§ What is required:
The answer must consist only of the lines from the line with "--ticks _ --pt" to the line with "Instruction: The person", both included, exactly as they stand below.

§ Given material:
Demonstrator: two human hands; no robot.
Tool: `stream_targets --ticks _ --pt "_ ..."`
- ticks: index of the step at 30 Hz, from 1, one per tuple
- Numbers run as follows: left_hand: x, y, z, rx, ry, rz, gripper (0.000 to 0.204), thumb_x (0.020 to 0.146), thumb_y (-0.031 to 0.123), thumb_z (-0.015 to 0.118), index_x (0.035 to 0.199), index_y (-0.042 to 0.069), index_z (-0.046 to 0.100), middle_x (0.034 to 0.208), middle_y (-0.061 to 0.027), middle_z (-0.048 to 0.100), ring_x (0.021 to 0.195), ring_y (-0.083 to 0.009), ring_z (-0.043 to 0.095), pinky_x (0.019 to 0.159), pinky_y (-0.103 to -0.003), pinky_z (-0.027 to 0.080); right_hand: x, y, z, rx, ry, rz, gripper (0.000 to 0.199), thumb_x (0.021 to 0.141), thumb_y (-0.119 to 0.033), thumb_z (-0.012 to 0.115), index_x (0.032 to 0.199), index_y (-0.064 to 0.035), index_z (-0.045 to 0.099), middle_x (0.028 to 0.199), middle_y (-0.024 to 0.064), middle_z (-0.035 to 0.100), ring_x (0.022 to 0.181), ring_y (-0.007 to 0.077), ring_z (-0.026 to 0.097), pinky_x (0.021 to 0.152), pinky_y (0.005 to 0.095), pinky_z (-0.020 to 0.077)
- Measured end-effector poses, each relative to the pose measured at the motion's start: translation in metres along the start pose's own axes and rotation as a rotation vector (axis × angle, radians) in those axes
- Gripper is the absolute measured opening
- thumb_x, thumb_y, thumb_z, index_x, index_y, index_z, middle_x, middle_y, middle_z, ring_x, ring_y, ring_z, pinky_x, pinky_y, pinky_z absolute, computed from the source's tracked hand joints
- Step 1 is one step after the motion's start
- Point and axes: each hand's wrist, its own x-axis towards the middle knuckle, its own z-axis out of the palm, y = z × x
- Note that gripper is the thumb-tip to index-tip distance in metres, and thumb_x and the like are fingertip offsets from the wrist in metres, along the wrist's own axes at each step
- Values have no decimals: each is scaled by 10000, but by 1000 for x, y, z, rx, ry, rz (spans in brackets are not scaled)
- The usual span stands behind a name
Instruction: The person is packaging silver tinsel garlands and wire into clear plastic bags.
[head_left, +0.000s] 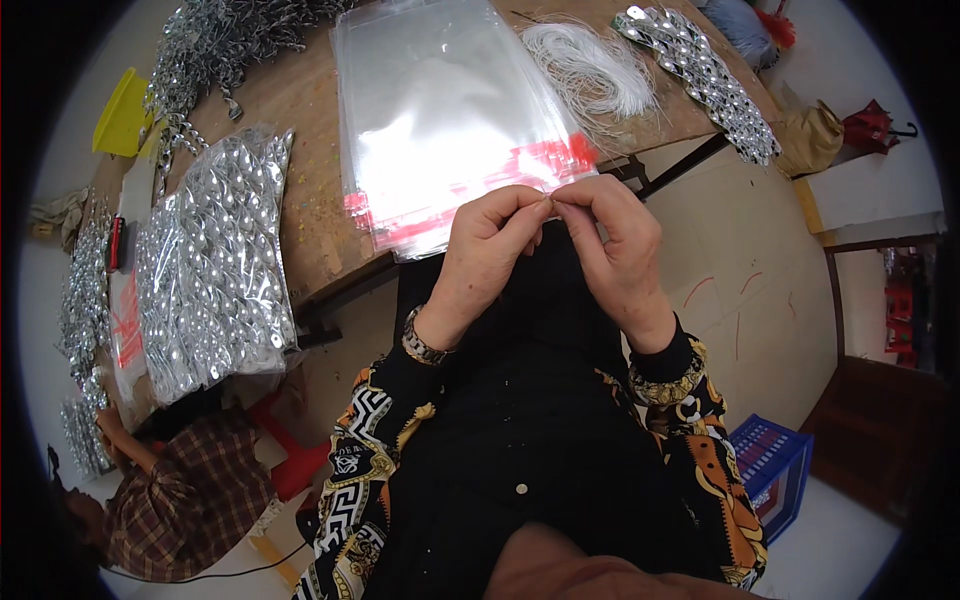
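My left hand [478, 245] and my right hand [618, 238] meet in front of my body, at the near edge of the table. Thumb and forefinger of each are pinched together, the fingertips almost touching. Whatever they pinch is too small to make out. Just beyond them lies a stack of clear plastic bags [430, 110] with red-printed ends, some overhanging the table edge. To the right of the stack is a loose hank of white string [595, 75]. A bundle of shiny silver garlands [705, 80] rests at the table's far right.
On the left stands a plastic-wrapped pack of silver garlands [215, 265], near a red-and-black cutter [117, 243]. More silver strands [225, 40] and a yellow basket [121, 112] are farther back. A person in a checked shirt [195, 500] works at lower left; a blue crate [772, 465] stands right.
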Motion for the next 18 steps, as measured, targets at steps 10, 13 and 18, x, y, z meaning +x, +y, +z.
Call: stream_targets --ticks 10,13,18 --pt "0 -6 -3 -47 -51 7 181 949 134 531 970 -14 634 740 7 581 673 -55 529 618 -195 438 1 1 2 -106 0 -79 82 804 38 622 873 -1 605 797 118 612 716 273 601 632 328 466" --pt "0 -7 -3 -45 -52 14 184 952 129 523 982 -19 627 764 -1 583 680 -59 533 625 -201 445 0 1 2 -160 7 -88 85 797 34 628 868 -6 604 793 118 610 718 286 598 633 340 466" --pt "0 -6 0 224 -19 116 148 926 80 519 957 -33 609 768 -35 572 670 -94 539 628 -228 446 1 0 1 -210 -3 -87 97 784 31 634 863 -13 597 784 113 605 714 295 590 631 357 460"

§ Exercise result:
Tool: `stream_targets --ticks _ --pt "_ ..."`
- ticks: index of the step at 30 Hz, from 1, one per tuple
- Numbers run as follows: left_hand: x, y, z, rx, ry, rz, gripper (0.000 to 0.204), thumb_x (0.020 to 0.146), thumb_y (-0.031 to 0.123), thumb_z (-0.015 to 0.118), index_x (0.035 to 0.199), index_y (-0.042 to 0.069), index_z (-0.046 to 0.100), middle_x (0.034 to 0.208), middle_y (-0.061 to 0.027), middle_z (-0.048 to 0.100), ring_x (0.021 to 0.195), ring_y (-0.083 to 0.009), ring_z (-0.043 to 0.095), pinky_x (0.019 to 0.159), pinky_y (-0.103 to -0.003), pinky_z (-0.027 to 0.080); right_hand: x, y, z, rx, ry, rz, gripper (0.000 to 0.199), thumb_x (0.021 to 0.141), thumb_y (-0.119 to 0.033), thumb_z (-0.012 to 0.115), index_x (0.032 to 0.199), index_y (-0.064 to 0.035), index_z (-0.045 to 0.099), middle_x (0.028 to 0.199), middle_y (-0.024 to 0.064), middle_z (-0.035 to 0.100), ring_x (0.022 to 0.181), ring_y (-0.007 to 0.077), ring_z (-0.026 to 0.097), pinky_x (0.021 to 0.152), pinky_y (0.005 to 0.095), pinky_z (-0.020 to 0.077)
- Measured end-effector poses, each relative to the pose measured at the motion's start: translation in metres along the start pose's own axes and rotation as a rotation vector (axis × angle, radians) in those axes
- Gripper is the absolute measured opening
- thumb_x, thumb_y, thumb_z, index_x, index_y, index_z, middle_x, middle_y, middle_z, ring_x, ring_y, ring_z, pinky_x, pinky_y, pinky_z absolute, computed from the source's tracked hand joints
- Step 1 is one step after the motion's start
- Point and axes: each hand's wrist, its own x-axis towards the middle knuckle, its own z-axis out of the palm, y = z × x
- Note that gripper is the thumb-tip to index-tip distance in metres, and thumb_x and the like are fingertip offsets from the wrist in metres, along the wrist's own axes at each step
- Values have no decimals: each is scaled by 10000, but by 1000 for x, y, z, rx, ry, rz (spans in brackets are not scaled)
- The usual span stands behind a name
Instruction: The person is packaging silver tinsel garlands and wire into clear plastic bags.

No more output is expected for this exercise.